* _Try it_:
Your reply must contain the full listing below, reproduced exactly, but no pictures.

* _Input data_:

──────

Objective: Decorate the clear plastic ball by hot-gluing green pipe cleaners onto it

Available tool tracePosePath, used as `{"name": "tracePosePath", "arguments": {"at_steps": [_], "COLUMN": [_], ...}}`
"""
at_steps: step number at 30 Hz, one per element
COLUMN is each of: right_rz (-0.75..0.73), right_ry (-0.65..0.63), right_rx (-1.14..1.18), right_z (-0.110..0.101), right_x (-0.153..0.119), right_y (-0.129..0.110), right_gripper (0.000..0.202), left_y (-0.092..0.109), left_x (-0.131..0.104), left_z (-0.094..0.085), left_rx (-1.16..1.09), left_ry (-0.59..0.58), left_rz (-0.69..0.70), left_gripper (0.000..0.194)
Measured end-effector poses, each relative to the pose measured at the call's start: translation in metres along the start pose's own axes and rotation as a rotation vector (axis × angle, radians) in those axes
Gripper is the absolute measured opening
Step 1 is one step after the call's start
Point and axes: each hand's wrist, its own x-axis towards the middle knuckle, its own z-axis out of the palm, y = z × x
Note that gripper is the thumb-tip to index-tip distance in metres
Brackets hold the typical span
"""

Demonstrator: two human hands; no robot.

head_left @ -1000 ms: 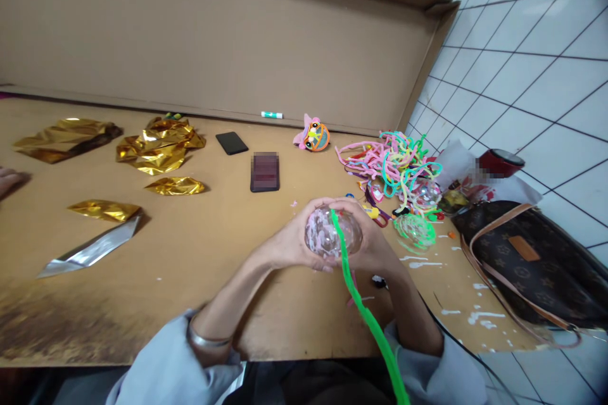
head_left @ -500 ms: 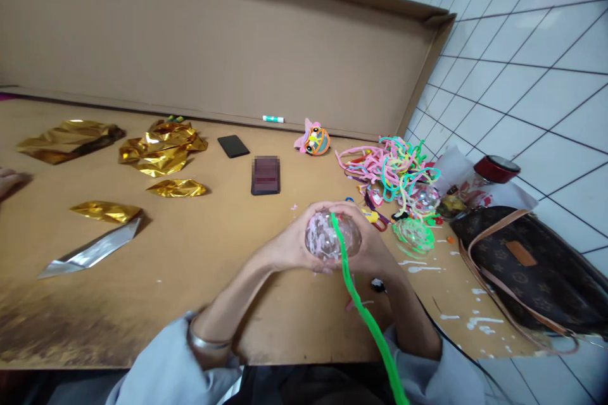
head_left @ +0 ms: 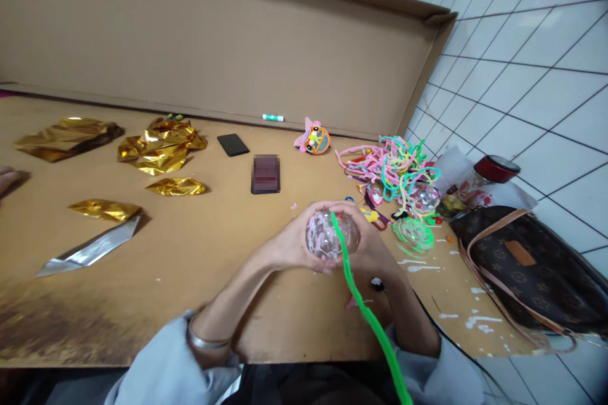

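Between my two hands is a clear plastic ball (head_left: pixel 327 239) with pinkish-white streaks on it. My left hand (head_left: pixel 294 240) is curved round its left side, and my right hand (head_left: pixel 370 240) wraps its right side. A bright green fuzzy pipe cleaner (head_left: pixel 363 310) runs from the top of the ball down toward my lap; how it is joined to the ball I cannot tell. To the right of my right hand lie a yellow-handled tool (head_left: pixel 370 216) and a clear dome with green streaks (head_left: pixel 413 234).
A heap of pipe cleaners (head_left: pixel 389 164), a jar with a red lid (head_left: pixel 496 169) and a brown handbag (head_left: pixel 527 272) occupy the right side. A decorated ball (head_left: pixel 313 138), glue stick (head_left: pixel 273 118), black phone (head_left: pixel 232 145) and gold foil (head_left: pixel 164 145) lie farther back. Another person's hand (head_left: pixel 7 178) shows at left.
Hardly anything differs. The ball appears very slightly turned in my hands, and the view has shifted a little. Both hands stay in place around it.
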Motion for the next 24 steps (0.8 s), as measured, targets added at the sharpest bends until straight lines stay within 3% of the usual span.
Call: {"name": "tracePosePath", "arguments": {"at_steps": [14,24], "right_rz": [0.12,0.164], "right_ry": [0.0,-0.06], "right_rx": [0.093,0.08], "right_z": [0.0014,-0.0027], "right_x": [0.0008,0.0018], "right_y": [0.0061,0.005], "right_gripper": [0.076,0.105], "left_y": [-0.0046,-0.0106], "left_x": [0.0027,0.0028], "left_z": [0.004,0.003], "left_rx": [-0.029,-0.029], "left_ry": [0.045,0.064], "left_rz": [-0.01,-0.032], "left_gripper": [0.089,0.094]}}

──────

* _Finished task_:
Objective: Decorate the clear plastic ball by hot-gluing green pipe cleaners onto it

Available tool tracePosePath, used as `{"name": "tracePosePath", "arguments": {"at_steps": [_], "COLUMN": [_], ...}}`
"""
at_steps: step number at 30 Hz, one per element
COLUMN is each of: right_rz (-0.75..0.73), right_ry (-0.65..0.63), right_rx (-1.14..1.18), right_z (-0.110..0.101), right_x (-0.153..0.119), right_y (-0.129..0.110), right_gripper (0.000..0.202), left_y (-0.092..0.109), left_x (-0.131..0.104), left_z (-0.094..0.085), left_rx (-1.16..1.09), left_ry (-0.59..0.58), left_rz (-0.69..0.70), left_gripper (0.000..0.194)
Measured end-effector poses, each relative to the pose measured at the call's start: translation in metres along the start pose's own axes and rotation as a rotation vector (axis × angle, radians) in those axes
Gripper is the absolute measured opening
Step 1 is one step after the call's start
Point and axes: each hand's wrist, its own x-axis towards the middle knuckle, its own z-axis out of the palm, y = z × x
Note that gripper is the thumb-tip to index-tip distance in metres
Brackets hold the typical span
"""

Demonstrator: two human hands; no robot.

head_left @ -1000 ms: 
head_left @ -500 ms: 
head_left @ +0 ms: 

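Between my two hands is a clear plastic ball (head_left: pixel 327 239) with pinkish-white streaks on it. My left hand (head_left: pixel 294 240) is curved round its left side, and my right hand (head_left: pixel 370 240) wraps its right side. A bright green fuzzy pipe cleaner (head_left: pixel 363 310) runs from the top of the ball down toward my lap; how it is joined to the ball I cannot tell. To the right of my right hand lie a yellow-handled tool (head_left: pixel 370 216) and a clear dome with green streaks (head_left: pixel 413 234).
A heap of pipe cleaners (head_left: pixel 389 164), a jar with a red lid (head_left: pixel 496 169) and a brown handbag (head_left: pixel 527 272) occupy the right side. A decorated ball (head_left: pixel 313 138), glue stick (head_left: pixel 273 118), black phone (head_left: pixel 232 145) and gold foil (head_left: pixel 164 145) lie farther back. Another person's hand (head_left: pixel 7 178) shows at left.
Hardly anything differs. The ball appears very slightly turned in my hands, and the view has shifted a little. Both hands stay in place around it.
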Motion for the next 24 steps (0.8 s), as measured, targets added at the sharpest bends until straight lines stay within 3% of the usual span.
Call: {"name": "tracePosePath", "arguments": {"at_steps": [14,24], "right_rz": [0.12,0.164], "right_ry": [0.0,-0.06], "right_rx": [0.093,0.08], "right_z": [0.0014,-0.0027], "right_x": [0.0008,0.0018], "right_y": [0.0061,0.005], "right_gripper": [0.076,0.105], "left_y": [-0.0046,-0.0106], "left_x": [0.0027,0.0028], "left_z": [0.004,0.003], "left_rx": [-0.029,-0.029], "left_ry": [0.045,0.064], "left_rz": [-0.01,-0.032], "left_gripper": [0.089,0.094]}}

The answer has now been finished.